Carnegie Mellon-led project writes new, digital chapter for out-of-print texts

The Carnegie Mellon-led Million Book Project announced Wednesday that it has successfully put over 1.5 million books online.

Founded and directed by School of Computer Science professor Raj Reddy, the Million Book Project has purportedly surpassed similar scanning projects such as Google Book Search and The Internet Archive. The project is supported by two grants totaling $3.6 million, partners from China’s Zhejiang University and the Chinese Academy of Science, the Indian Institute of Science, and Egypt’s Bibliotheca Alexandrina. These partners contributed scanning facilities and personnel, trained by Carnegie Mellon University Libraries. The project supplies scans in subjects ranging from politics and religion to science and engineering in over 20 languages.

Carnegie Mellon has been involved in all aspects of the project, said Gloriana St. Clair, Dean of University Libraries. "Carnegie Mellon's contributions include ... A 1000 book pilot to develop workflows and select scanners, software that runs the site, and the
personnel who gathered the coalition of partners (namely, Dr. Raj Reddy)."

The archive’s website ( states that the principal benefit of the venture will be the even distribution of library materials across different levels of education.

Citing that university libraries often hold the majority of volumes available in America, while public and secondary school libraries have much smaller collections, the project currently makes available a university-scale library to anyone with an Internet connection at a nominal cost to educational budgets.

With the additional servers, the site is now able to accommodate more users than ever, said Vamshi Ambadi, graduate student at the Language Technology Institute. "We have accomodated 50,000 unique visitors [on the archive website] today."

While the project’s main goal to scan all books on Earth was believed impossible, it was able to bring 1.5 million selected books to the Internet in a little less than two years.

While this is still less than 1 percent of all available works in the world, directors agreed in a November 2007 conference to continue and expand the venture, which can greatly shorten the time required to complete the project.

Interestingly, the archive sports over 970,000 volumes in Chinese, at least two and a half times more than those in English, while both languages significantly dwarf all others ranging from Hindi to Russian. Project partner Zhenkun Zhou, visiting scholar at Carnegie Mellon’s School of Computer Science, explains that more people work for this project in China than other participating countries.

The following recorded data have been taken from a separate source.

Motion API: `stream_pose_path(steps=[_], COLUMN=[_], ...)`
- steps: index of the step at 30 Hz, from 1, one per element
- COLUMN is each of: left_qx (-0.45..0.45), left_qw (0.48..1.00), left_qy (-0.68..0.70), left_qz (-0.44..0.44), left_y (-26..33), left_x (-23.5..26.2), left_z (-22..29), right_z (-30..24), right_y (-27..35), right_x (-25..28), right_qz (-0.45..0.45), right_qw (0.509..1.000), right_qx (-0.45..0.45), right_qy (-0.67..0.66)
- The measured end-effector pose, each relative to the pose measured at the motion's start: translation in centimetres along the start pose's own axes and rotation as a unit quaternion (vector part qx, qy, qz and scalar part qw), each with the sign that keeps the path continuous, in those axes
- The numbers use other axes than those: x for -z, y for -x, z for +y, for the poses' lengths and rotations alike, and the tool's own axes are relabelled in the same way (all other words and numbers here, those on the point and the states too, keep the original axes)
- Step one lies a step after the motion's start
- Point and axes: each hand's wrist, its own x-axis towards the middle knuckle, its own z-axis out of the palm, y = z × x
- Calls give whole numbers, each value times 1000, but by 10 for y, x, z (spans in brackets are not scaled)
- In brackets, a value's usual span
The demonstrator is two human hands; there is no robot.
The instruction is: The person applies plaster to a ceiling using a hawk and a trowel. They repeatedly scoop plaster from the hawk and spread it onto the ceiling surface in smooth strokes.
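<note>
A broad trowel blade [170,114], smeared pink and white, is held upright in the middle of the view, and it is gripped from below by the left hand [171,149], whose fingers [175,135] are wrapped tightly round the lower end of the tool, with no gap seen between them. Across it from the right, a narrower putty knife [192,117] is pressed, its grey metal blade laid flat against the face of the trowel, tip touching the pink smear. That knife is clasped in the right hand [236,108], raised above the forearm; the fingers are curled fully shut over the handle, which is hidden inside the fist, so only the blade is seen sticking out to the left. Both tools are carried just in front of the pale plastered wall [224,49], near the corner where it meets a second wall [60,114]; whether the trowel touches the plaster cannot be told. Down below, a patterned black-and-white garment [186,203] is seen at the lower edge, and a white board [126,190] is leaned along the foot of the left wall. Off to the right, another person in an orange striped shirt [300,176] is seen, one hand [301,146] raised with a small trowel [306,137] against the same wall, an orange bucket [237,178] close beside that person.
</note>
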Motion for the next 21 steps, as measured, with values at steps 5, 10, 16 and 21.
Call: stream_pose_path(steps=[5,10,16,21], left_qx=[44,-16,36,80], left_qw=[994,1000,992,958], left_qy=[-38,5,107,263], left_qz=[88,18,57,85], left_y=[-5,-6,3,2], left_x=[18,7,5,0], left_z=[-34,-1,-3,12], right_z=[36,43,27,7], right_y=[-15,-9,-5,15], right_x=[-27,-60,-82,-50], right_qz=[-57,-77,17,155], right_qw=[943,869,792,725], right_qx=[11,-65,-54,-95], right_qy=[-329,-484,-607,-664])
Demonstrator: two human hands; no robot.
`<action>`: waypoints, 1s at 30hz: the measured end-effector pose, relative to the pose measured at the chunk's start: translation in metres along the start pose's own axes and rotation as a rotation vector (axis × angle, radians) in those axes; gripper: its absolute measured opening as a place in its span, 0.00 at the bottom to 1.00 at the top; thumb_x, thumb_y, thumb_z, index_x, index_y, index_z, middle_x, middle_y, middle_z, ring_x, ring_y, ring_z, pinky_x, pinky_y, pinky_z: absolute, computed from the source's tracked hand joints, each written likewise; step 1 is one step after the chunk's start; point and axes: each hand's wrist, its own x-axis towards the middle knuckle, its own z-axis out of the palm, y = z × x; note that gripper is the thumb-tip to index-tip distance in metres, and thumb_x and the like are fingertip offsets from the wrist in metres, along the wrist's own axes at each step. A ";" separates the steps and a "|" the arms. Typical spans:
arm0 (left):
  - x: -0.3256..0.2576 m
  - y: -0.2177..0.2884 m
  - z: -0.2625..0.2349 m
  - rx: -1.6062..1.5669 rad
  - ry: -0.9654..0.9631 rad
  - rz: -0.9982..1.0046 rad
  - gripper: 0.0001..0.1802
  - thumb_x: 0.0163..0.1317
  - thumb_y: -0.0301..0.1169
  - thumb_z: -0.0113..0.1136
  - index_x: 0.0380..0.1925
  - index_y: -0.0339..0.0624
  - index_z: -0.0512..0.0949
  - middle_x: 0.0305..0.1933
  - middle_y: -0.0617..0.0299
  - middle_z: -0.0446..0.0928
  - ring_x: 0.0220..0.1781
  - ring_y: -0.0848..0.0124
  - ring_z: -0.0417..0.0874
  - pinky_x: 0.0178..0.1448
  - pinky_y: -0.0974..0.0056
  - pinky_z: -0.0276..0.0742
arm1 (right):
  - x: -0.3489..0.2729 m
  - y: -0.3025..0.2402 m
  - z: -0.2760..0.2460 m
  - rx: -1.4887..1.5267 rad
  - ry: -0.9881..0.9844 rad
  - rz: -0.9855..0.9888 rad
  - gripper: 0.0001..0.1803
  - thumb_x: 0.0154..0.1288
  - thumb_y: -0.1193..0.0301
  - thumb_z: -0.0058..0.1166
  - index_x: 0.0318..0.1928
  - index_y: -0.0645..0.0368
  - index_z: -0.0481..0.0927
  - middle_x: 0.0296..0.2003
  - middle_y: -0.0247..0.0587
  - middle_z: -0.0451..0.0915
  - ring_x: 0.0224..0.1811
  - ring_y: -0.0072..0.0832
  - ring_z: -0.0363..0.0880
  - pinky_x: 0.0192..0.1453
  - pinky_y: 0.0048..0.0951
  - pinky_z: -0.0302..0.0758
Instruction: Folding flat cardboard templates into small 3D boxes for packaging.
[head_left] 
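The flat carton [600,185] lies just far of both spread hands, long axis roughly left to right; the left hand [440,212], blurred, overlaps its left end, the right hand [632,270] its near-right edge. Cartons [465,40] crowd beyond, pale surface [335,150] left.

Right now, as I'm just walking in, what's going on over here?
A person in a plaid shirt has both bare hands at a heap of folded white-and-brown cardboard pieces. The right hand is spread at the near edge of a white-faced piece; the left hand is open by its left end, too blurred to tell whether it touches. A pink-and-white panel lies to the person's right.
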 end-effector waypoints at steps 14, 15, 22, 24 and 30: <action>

“In order to get the Chinese government’s support, we have to digitize many Chinese books,” Zhou explains. At least one-fifth of the over 1,000 workers in this project operate in Zhejiang University alone.

Zhou added that copyright issues, a major barrier against the Million Book Project, have contributed to this disparity.

Copyrights stay in effect for varying lengths of time in different countries, and because of China’s long history, the project has significantly more Chinese works that are exempt from copyright protection.

Compared to those in Chinese, there are far fewe books in English available due to tighter copyright constraints. About half of the current collection remains under copyright. The recent addition of Egypt’s Bibliotheca Alexandrina may help even the distribution. Project directors hope that digitization of volumes in Alexandria Library, which has suffered destruction several times over the course of its history, would make them immortal to further harm.

Current goals over the next year, according to the archive website, include restructuring the hosting solution for scanned volumes.

The new plan is to have every country host the material it scans, while storing metadata of authors, publishers, and publishing dates in one centralized server for easier searching. However, the press release states that most of the work will focus on correcting “inaccuracies and non-standard cataloging practices.”

The archive currently increases by over 7000 volumes per day.